Re: [PATCH 3/4] refs.c: add a transaction function to append a reflog entry

Stefan Beller <sbeller@xxxxxxxxxx> · Wed, 3 Dec 2014 14:28:52 -0800

On Tue, Dec 02, 2014 at 07:15:19PM -0800, Jonathan Nieder wrote:

I'll think about rewriting the commit message, so it is easier to digest.
I'll follow your suggestions except for the following annotations

> 
> > +int transaction_update_reflog(struct transaction *transaction,
> > +			      const char *refname,
> > +			      const unsigned char *new_sha1,
> > +			      const unsigned char *old_sha1,
> > +			      const char *email,
> > +			      unsigned long timestamp, int tz,
> > +			      const char *msg, int flags,
> > +			      struct strbuf *err)
> 
> This is an intimidating list of arguments.  Would it make sense to
> pack them into a struct, or to make the list less intimidating
> some other way (e.g. combining email + timestamp + tz into an
> ident string)?

It's true, that is's a huge list. One of the reasons Ronnie gave, 
was having symmetry in reflog.c:expire_reflog_ent, which has a very
similar signature, the  email + timestamp + tz are passed in as separate
arguments.

expire_reflog_ent is being called from within reflog.c:expire_reflog

	if (for_each_reflog_ent(ref, expire_reflog_ent, &cb)) {
		status |= error("%s", err.buf);
		goto cleanup;
	}

now if, we dive into the for_each_reflog_ent function, it's essentially 
just calling show_one_reflog_ent on each reflog entry.
In there we are trying to separate a reflogs entry into the fields
(new sha1, old sha1, committer, email, time, timezone, message) by the
lovely expression

	/* old SP new SP name <email> SP time TAB msg LF */
	if (sb->len < 83 || sb->buf[sb->len - 1] != '\n' ||
	    get_sha1_hex(sb->buf, osha1) || sb->buf[40] != ' ' ||
	    get_sha1_hex(sb->buf + 41, nsha1) || sb->buf[81] != ' ' ||
	    !(email_end = strchr(sb->buf + 82, '>')) ||
	    email_end[1] != ' ' ||
	    !(timestamp = strtoul(email_end + 2, &message, 10)) ||
	    !message || message[0] != ' ' ||
	    (message[1] != '+' && message[1] != '-') ||
	    !isdigit(message[2]) || !isdigit(message[3]) ||
	    !isdigit(message[4]) || !isdigit(message[5]))
		return 0; /* corrupt? */

so I wonder if it actually makes sense to first separate it out into fields,
and then joining to an ident string again. Is there some kind of struct already,
which groups together identifying information, such as name, email, timestamp + zone,
which could be reused here for passing on the data?

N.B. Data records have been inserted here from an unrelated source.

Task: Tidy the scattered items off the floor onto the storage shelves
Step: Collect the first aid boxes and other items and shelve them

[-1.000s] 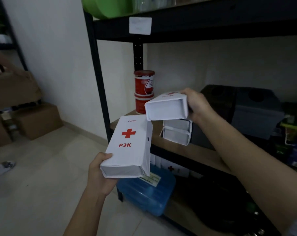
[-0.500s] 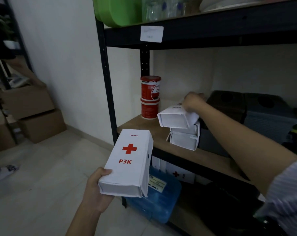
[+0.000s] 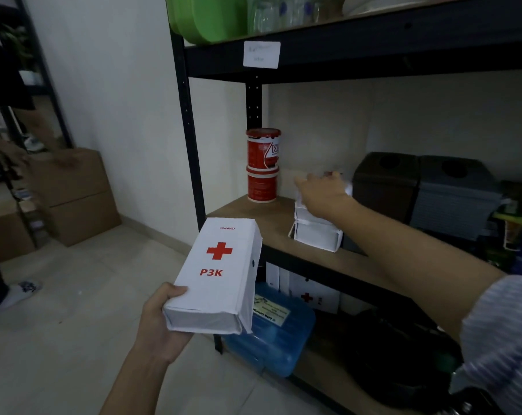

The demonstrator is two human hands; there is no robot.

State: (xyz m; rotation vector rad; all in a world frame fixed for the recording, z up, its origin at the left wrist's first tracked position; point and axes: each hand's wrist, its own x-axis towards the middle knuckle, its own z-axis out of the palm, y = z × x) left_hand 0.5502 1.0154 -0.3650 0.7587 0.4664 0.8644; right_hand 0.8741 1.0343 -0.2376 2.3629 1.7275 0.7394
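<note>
Your left hand [image 3: 161, 322] holds a P3K box [image 3: 216, 277] at lower centre of frame, in front of the shelf [image 3: 271, 223]. Your right hand [image 3: 321, 191] rests on the stacked boxes [image 3: 316, 232] mid-shelf. Two stacked tins [image 3: 262, 166] sit left of them, two bins [image 3: 421, 190] right. A plastic case [image 3: 279, 327] lies on the shelf below.

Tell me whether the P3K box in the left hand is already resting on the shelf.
No, the left hand holds the P3K box in the air, in front of the shelf.
</note>
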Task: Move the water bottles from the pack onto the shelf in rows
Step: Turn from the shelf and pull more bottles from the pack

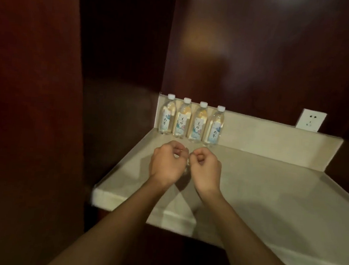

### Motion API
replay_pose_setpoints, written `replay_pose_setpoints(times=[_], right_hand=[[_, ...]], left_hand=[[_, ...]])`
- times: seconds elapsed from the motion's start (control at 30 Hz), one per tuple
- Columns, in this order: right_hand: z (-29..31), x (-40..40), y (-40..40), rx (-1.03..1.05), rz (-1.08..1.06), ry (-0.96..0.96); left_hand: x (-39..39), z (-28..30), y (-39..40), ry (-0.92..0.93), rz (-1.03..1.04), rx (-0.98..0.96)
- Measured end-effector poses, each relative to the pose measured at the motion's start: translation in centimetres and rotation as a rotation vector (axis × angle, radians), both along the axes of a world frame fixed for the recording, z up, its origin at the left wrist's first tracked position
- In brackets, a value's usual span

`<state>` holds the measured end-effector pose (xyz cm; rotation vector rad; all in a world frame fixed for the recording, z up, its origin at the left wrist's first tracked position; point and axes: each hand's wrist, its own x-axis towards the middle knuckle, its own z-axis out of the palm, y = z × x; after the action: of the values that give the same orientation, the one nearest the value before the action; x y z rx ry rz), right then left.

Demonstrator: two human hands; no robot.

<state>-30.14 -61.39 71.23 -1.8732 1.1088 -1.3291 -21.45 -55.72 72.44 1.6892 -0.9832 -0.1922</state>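
Blurring softened the whole view, and the bottle labels could not be read. Something small and glinting seemed to sit between the two hands, but it was too blurred to tell what it was, or whether either hand truly held it. The left hand [167, 163] and right hand [205, 169] hovered side by side over the pale shelf [269, 193], knuckles almost touching, fingers curled inward toward each other. Whether they closed on anything I cannot tell.

Four water bottles [191, 120] stood upright in a row at 12 o'clock from the hands, white-capped, touching one another, backed against the shelf's low rear lip near its left corner. They stood apart from the hands. At 2 o'clock a white wall socket [310, 121] sat on the dark wood panel [260, 55]. The shelf's right end ran out of view.
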Motion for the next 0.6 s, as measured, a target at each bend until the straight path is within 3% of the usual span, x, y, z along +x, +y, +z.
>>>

Anyway, this is a first step on transactioning the reflog code, so it is minimally
invasive, not changing a lot of business logic. If you look into the next patch,
(reflog.c: use a reflog transaction when writing during expire)
you'll see that it's essentially just a replacement of printfs to calling
the function.

-	if (cb->newlog) {
-		fprintf(cb->newlog, "%s %s %s %lu %c%04d\t%s",
-			sha1_to_hex(osha1), sha1_to_hex(nsha1),
-			email, timestamp, sign, zone,
-			message);
+	if (cb->t) {
+		if (transaction_update_reflog(cb->t, cb->refname, nsha1, osha1,
+					      email, timestamp, tz, message, 0,
+					      cb->err))

and the errorhandling was removed.
If we want to change the function signature of transaction_update_reflog, 
I'd do it in a follow up?

> 

> 
> [...]
> > +	if (flags & REFLOG_TRUNCATE) {
> > +		if (lseek(fd, 0, SEEK_SET) < 0 ||
> > +			ftruncate(fd, 0)) {
> > +			strbuf_addf(err, "Could not truncate reflog: %s. %s",
> > +				    refname, strerror(errno));
> 
> Odd error message format (using '.' to separate the refname from
> strerror(errno) is unusual).  Errors normally are supposed to start
> with a lowercase letter, like
> 
> 	cannot truncate reflog '%s': %s
> 
> > +			goto failure;
> > +		}
> > +	}
> 
> How does this cause the reflog to be populated in the !(flags &
> REFLOG_TRUNCATE) case?
> 
> Maybe I am misunderstanding the API.  If I use
> transaction_update_reflog() and have not updated the reflog
> previously, isn't this supposed to just append a new entry to the
> reflog?
> 

He, that's indeed a good catch. I was investigating the API again myself and
the REFLOG_TRUNCATE flag is only set on the very first call to transaction_update_reflog
and the subsequent calls are rebuilding the reflog by adding the unpruned lines 
again line by line.

I am wondering if we should actually put that into the same function now.
As the new reflog is build on the calls by transaction_update_reflog, it's actually
depending on the order strictly as opposed to the refs.
Maybe we want to have two separate functions
	transaction_update_begin_reflog(...)
	transaction_update_reflog_add_line(...)

instead? Then a reflog update could look like this:
	t=transaction_begin(...)

	transaction_update_begin_reflog(t, refname)
	for_each_reflog_entry_for_refname(entry, refname):
		if (want_to_keep(entry):
			transaction_update_reflog_add_line(entry, refname)

	transaction_commit(...)

The logic of want_to_keep is currently in reflog.c:expire_reflog_ent(...),
not sure if there are other places.

> [...]
> > +failure:
> > +	strbuf_release(&buf);
> > +	/*
> > +	 * As we are using the lock file API, any stale files left behind will
> > +	 * be taken care of, no need to do anything here.
> > +	 */
> 
> That's only true if the caller is going to exit instead of proceeding
> to other work.
> 
> With current callers, I assume that's true.  So should this comment
> say something like "No need to roll back stale lock files because
> the caller will exit soon"?  Or should this roll back the lockfile
> anyway, in case the caller wants to try again?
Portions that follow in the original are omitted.